Парамонов покачал головой.
— Я слышал об этом преступлении. Жуткое явление… я имею в виду терроризм, а тем более исламский. Но чтобы решиться искать убийц на территории Чечни… это же самоубийство! Как они их там найдут? А тем более уничтожат?
— Террор не анонимен. У него есть имя, фамилия, связи, банковский счет, исполнители, базы и так далее. Вычислить имена убийц для силовых контор будет несложно. А вот выполнить задание… тут вы правы. Я пробовал уговорить Васю не идти туда, но он человек военный и пока еще в самом начале Пути. О сущности бытия, о противостоянии добра и зла он по-настоящему не задумывался. Но человек он неординарный, неглупый, интересный, у него все впереди.
— Если только он вернется оттуда живым, — проворчал Иван Терентьевич. — Хорошо бы научиться натравливать зло на зло, вот только не всем дается эта наука. Да и не существует однозначной оценки добра.
— Добро — изнанка зла, — вставила Ульяна.
— Но не всегда можно определить и отделить их друг от друга. Вот недавно возник «Стопкрим», «чистилище», как говорят в народе. К какому разряду отнести это явление, к добру или злу? С одной стороны, «чистильщики» наказывают бандитов и негодяев, с другой — их путь не лежит в русле закона и противоречит самым элементарным нормам морали.

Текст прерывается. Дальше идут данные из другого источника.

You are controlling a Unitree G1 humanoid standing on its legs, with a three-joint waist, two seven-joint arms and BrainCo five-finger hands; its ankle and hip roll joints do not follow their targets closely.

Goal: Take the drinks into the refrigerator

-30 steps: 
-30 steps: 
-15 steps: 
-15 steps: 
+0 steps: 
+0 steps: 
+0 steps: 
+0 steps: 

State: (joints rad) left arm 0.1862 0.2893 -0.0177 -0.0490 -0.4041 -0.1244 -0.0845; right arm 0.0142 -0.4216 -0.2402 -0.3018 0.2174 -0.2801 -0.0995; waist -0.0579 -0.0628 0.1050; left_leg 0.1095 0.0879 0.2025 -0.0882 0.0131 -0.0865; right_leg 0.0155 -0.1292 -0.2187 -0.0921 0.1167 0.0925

— Разработка Горшиным программы защиты и адекватного ответа, появление «Стопкрима» — это достаточно своевременная реакция социума на возникновение «Купола», то есть в данном случае просто сработал Закон регуляции социума. Кстати, организация банд, киллер-центров, все более частое появление маньяков-насильников и убийц — тоже следствие Закона регуляции, и этому росту зла необходим противовес.
— Но ведь этим должен заниматься Союз Девяти.
— Должен. Но и у них возникли внутренние проблемы как следствие волнений среди иерархов. Некоторые из кардиналов Союза возжелали власти абсолютной, равной власти Монарха.
— Кто? Мы их знаем?
— Вы их узнаете.
Иван Терентьевич покачал головой.
— Да-а, дела-а! И все же не обижайтесь на нас, Матвей Фомич, сегодня мы не можем дать ответ.
— Я и не надеялся. Еще не раз придется контактировать и решать. Ну что, по домам?
— А где вы остановились? Может, поедем ко мне?
— Вы забыли, что здесь у меня «схрон», своя квартира. Кого первого доставить в родные пенаты?
Они расселись в не слишком комфортабельном и удобном, но все же уютном салоне «Таврии».
— Пожалуй, первой доставим Улю, — оглянулся на девушку Парамонов. — Меня никто не ждет, ни жена, ни дети, а ей завтра вставать рано.
Машина выехала со стоянки, влилась в негустой поток автомобилей на улице Ленина.
— Да, Иван Терентьевич, — прижалась к локтю друга Ульяна, — все забываю спросить: почему вы не женитесь?
— Потому что моя жена еще не родилась, — отшутился явно смущенный Парамонов. — И вообще я боюсь семейной жизни, необходимости поддерживать какие-то обязательные отношения. Холостому спокойнее.
— Есть анекдот на эту тему, — сверкнул улыбкой Матвей. — У психолога спрашивают: когда бывают хорошие отношения между мужем и женой? Тот отвечает: когда муж не слышит, что говорит жена, а жена не видит, что делает муж.
Ульяна засмеялась, улыбнулся и Иван Терентьевич.
— Вполне может быть, не спорю. Если серьезно, я действительно боюсь. На моем роду лежит некое заклятие… ради нейтрализации которого я и увлекся психологией, психическими аспектами и целительством. У моего отца была большая прекрасная семья — восемь человек: он, мама, трое дочерей и трое сыновей, я самый младший. Все умницы, без преувеличения, красивые добрые люди, но стоит кому выйти замуж или жениться — отпочковавшаяся семья начинает бедствовать. Болезни, кражи, пожары, стихийные бедствия начинают буквально сыпаться со всех сторон, пока не происходит гибель кого-то из близких.
Иван Терентьевич замолчал, глядя перед собой ничего не видящим взором.
— И что же? — тихонько потревожила его Ульяна.
— А ничего, — очнулся Парамонов. — Я похоронил двух братьев и двух сестер, пока не понял закономерности.
— Выяснили, в чем дело?
— Нет, — с видимым усилием ответил Иван Терентьевич. — То есть я имею предположение, но даже Посвящение во Внутренний Круг не позволило мне его уточнить. Мы были неразделимы — вот все, что я знаю.